Morris Pearl, chairman of the group, told Bloomberg Tax May 2 the idea is to combine federal tax and state tax to equal the amount of regular income tax others pay on earnings. The group agrees that Gipson’s bill should be narrowed so that it only applies to those who own the fund management companies, he said.

“It’s only a tiny fraction of people who take advantage of this loophole,” he said.

The bill could increase state revenue by $700 million in the 2018-19 fiscal year and by more than $450 million in future years, according to the California Franchise Tax Board.

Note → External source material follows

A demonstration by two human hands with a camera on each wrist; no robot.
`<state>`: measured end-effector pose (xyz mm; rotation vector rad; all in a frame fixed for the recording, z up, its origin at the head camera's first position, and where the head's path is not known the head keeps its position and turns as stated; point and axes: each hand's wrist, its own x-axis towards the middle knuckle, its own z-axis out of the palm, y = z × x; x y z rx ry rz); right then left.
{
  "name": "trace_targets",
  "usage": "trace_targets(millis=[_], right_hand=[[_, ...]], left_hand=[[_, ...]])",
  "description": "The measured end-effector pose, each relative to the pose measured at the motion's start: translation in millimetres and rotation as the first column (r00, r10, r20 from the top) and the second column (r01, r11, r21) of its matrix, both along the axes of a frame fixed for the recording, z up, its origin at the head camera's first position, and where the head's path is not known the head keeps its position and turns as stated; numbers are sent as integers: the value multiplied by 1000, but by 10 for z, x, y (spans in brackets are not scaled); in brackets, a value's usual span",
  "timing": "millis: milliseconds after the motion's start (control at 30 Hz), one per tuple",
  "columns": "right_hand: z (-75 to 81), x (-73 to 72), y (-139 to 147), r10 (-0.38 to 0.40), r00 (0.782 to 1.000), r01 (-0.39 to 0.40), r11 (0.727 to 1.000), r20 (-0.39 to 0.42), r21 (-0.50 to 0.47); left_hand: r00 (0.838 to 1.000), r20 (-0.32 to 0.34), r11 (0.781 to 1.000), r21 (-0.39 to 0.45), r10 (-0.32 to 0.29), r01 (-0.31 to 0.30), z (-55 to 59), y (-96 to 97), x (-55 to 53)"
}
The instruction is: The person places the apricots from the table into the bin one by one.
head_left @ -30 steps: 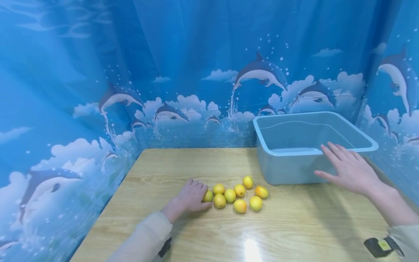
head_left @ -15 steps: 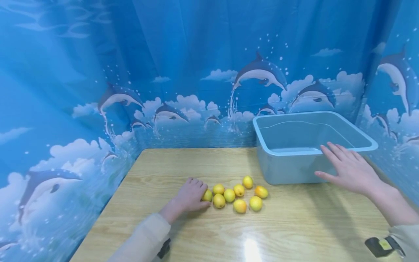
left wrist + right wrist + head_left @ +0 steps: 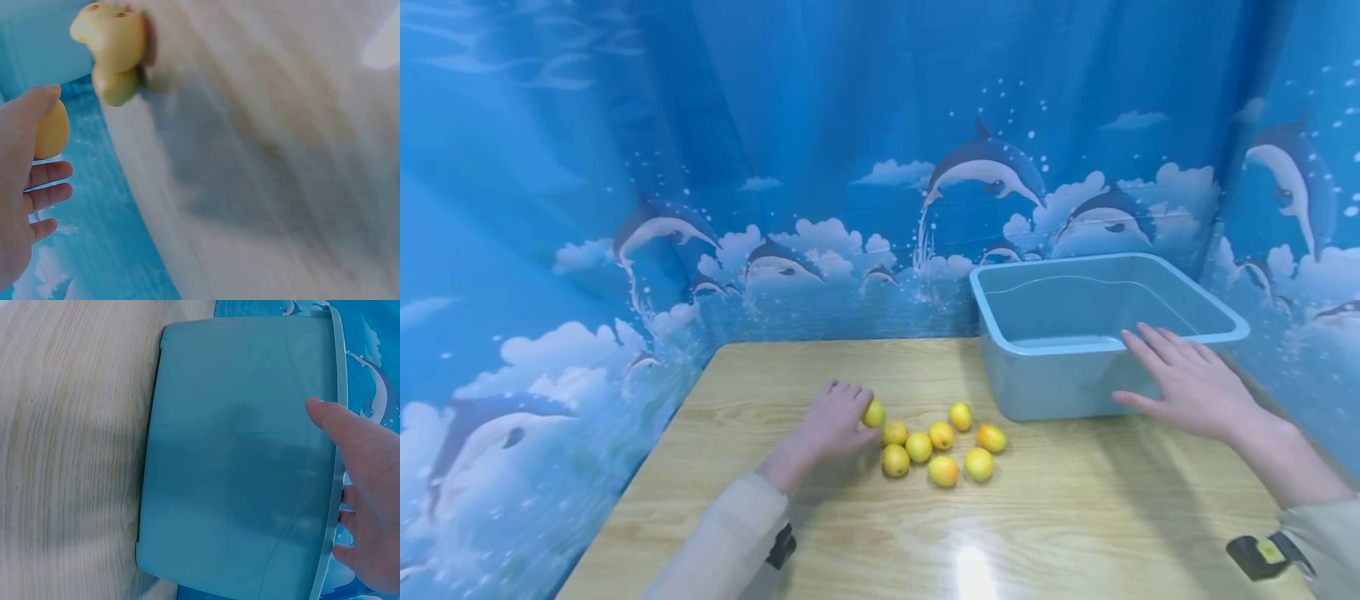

Other Federal-Related Bills

Few California lawmakers supported the new federal tax law, but a number are looking for ways to create a tax benefit for the state or its taxpayers regardless of whether they supported the law. Their proposals include:

  • A.C.A. 22, by Assemblymen Phil Ting (D) and Kevin McCarty (D), would impose a “windfall tax surcharge” on half of the federal tax cut for corporations with more than $1 million in revenue. The money would go to education, health care, taxpayer rebates, and expansion of the state earned income tax credit. The measure needs voter approval because it would amend the state Constitution. It hasn’t yet been referred to a committee for hearing.
  • S.B. 1253, by Sen. Hannah-Beth Jackson (D), would expand an existing tax credit for builders of low-income housing and allow projects within new opportunity zones created under the federal law to qualify for the credit regardless of whether they get available federal credits. The bill passed the Senate Transportation and Housing Committee May 1 and will be heard next in the Senate Governance and Finance Committee.
  • S.B. 1384, by Senate Minority Leader Patricia Bates (R), would send state tax revenue resulting from corporate repatriation of offshore income to a special fund earmarked for transportation projects. The bill failed in the Senate Governance and Finance Committee April 25, but committee members said it can be reconsidered. An FTB analysis released March 20 said the interaction between the repatriation provisions and state tax law will mean about $350 million in new income for the state, which is far less than lawmakers first anticipated.
  • S.J.R. 21, by Sen. Jeff Stone (R), would encourage anyone who disapproves of the new federal law to donate their tax savings under it to the California general fund. The resolution will be heard in the Senate Governance and Finance Committee May 9.

Costs of Nonconformity?

Missing from responses to the new federal tax law are proposals that would conform California law to its provisions. California doesn’t automatically conform to federal changes and most recently conformed to some federal changes as of Jan. 1, 2015.

“Workarounds and protests are a dime a dozen,” Walczak said. “Failure to conform to the new tax law increases compliance costs and introduces additional uncertainty. Opposition to the new federal tax law needn’t manifest itself in a refusal to keep the state’s tax code up-to-date.”

Shanske agreed that conformity, especially in the area of international tax and repatriation, is a good idea.

“There are all kinds of places where it would make sense in a technical, nonpartisan way to make things cleaner and fairer,” he said.

Facing a two-thirds vote threshold in both houses to approve measures that increase taxes on even one taxpayer, lawmakers may not have the appetite to tackle complex tax issues raised by the new law without clear support, Shanske said.